Question

For x² ≠ nπ + 1, n ∈ N (the set of natural numbers), the integral \(\smallint {\rm{x}}\sqrt {\frac{{2{\rm{sin}}\left( {{{\rm{x}}^2} - 1} \right) - {\rm{sin}}2\left( {{{\rm{x}}^2} - 1} \right)}}{{2{\rm{sin}}\left( {{{\rm{x}}^2} - 1} \right) + {\rm{sin}}2\left( {{{\rm{x}}^2} - 1} \right)}}} {\rm{dx}}\) is equal to:

(where c is a constant of integration)
1. \({\rm{lo}}{{\rm{g}}_{\rm{e}}}\left| {\frac{1}{2}{\rm{se}}{{\rm{c}}^2}\left( {{{\rm{x}}^2} - 1} \right)} \right| + {\rm{c}}\)
2. \(\frac{1}{2}{\rm{lo}}{{\rm{g}}_{\rm{e}}}\left| {{\rm{sec}}\left( {{{\rm{x}}^2} - 1} \right)} \right| + {\rm{c}}\)
3. \(\frac{1}{2}{\rm{lo}}{{\rm{g}}_{\rm{e}}}\left| {{\rm{se}}{{\rm{c}}^2}\left( {\frac{{{{\rm{x}}^2} - 1}}{2}} \right)} \right| + {\rm{c}}\)
4. \({\rm{lo}}{{\rm{g}}_{\rm{e}}}\left| {{\rm{sec}}\left( {\frac{{{{\rm{x}}^2} - 1}}{2}} \right)} \right| + {\rm{c}}\)

Answer 1

Correct Answer - Option 4 : \({\rm{lo}}{{\rm{g}}_{\rm{e}}}\left| {{\rm{sec}}\left( {\frac{{{{\rm{x}}^2} - 1}}{2}} \right)} \right| + {\rm{c}}\)
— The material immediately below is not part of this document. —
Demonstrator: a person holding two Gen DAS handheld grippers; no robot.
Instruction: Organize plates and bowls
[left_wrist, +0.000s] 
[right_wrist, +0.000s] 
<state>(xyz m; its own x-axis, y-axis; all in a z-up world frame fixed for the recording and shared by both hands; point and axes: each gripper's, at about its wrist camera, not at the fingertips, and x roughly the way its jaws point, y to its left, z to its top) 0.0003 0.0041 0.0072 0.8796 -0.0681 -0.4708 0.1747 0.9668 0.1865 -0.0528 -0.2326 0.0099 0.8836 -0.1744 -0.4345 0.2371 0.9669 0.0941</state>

From question, the integral given can be taken as I:

\(\Rightarrow {\rm{I}} = \smallint {\rm{x}}\sqrt {\frac{{2{\rm{sin}}\left( {{{\rm{x}}^2} - 1} \right) - {\rm{sin}}2\left( {{{\rm{x}}^2} - 1} \right)}}{{2{\rm{sin}}\left( {{{\rm{x}}^2} - 1} \right) + {\rm{sin}}2\left( {{{\rm{x}}^2} - 1} \right)}}} {\rm{dx}}\) 

\(\because \frac{{{\text{x}}^{2}}-1}{2}=\text{ }\!\!\theta\!\!\text{ }\) 

⇒ x² – 1 = 2θ

\(\Rightarrow 2{\rm{x}}\frac{{{\rm{dx}}}}{{{\rm{d\theta }}}} = 2\)

\(\Rightarrow {\rm{x}}\frac{{{\rm{dx}}}}{{{\rm{d\theta }}}} = 1\)

∴ xdx = dθ

\(\Rightarrow {\rm{I}} = \smallint \sqrt {\frac{{2{\rm{sin}}2{\rm{\theta }} - {\rm{sin}}2\left( {2{\rm{\theta }}} \right)}}{{2{\rm{sin}}2{\rm{\theta }} + {\rm{sin}}2\left( {2{\rm{\theta }}} \right)}}} {\rm{d\theta }}\)

\(\Rightarrow {\rm{I}} = \smallint \sqrt {\frac{{2{\rm{sin}}2{\rm{\theta }} - {\rm{sin}}4{\rm{\theta }}}}{{2{\rm{sin}}2{\rm{\theta }} + {\rm{sin}}4{\rm{\theta }}}}} {\rm{d\theta }}\)

∵ [sin 2θ = 2 sin θ cos θ ⇒ sin 4θ = sin 2(2θ) = 2 sin 2θ cos 2θ]

\(\Rightarrow {\rm{I}} = \smallint \sqrt {\frac{{2{\rm{sin}}2{\rm{\theta }} - 2\sin 2{\rm{\theta }}\cos 2{\rm{\theta }}}}{{2{\rm{sin}}2{\rm{\theta }} + 2\sin 2{\rm{\theta }}\cos 2{\rm{\theta }}}}} {\rm{d\theta }}\)

\(\Rightarrow {\rm{I}} = \smallint \sqrt {\frac{{2{\rm{sin}}2{\rm{\theta }}\left( {1 - \cos 2{\rm{\theta }}} \right)}}{{2{\rm{sin}}2{\rm{\theta }}\left( {1 + \cos 2{\rm{\theta }}} \right)}}} {\rm{d\theta }}\)

\(\Rightarrow {\rm{I}} = \smallint \sqrt {\frac{{1 - \cos 2{\rm{\theta }}}}{{1 + \cos 2{\rm{\theta }}}}} {\rm{\;d\theta }}\)

∵ [1 – cos 2θ = 2 sin² θ]

∵ [1 + cos 2θ = 2 cos² θ]

\(\Rightarrow {\rm{I}} = \smallint \sqrt {\frac{{2{{\sin }^2}{\rm{\theta }}}}{{2{{\cos }^2}{\rm{\theta }}}}} {\rm{d\theta }}\)

\(\Rightarrow {\rm{I}} = \smallint \sqrt {{{\tan }^2}{\rm{\theta }}} {\rm{d\theta }}\)

\(\Rightarrow {\rm{I}} = \smallint \left( {\tan {\rm{\theta }}} \right){\rm{d\theta }}\)

⇒ I = log_e |sec θ|+ C

Now, putting the value of θ,

\(\therefore {\rm{I}} = {\log _{\rm{e}}}\left| {\sec \left( {\frac{{{{\rm{x}}^2} - 1}}{2}} \right)} \right| + {\rm{C}}\)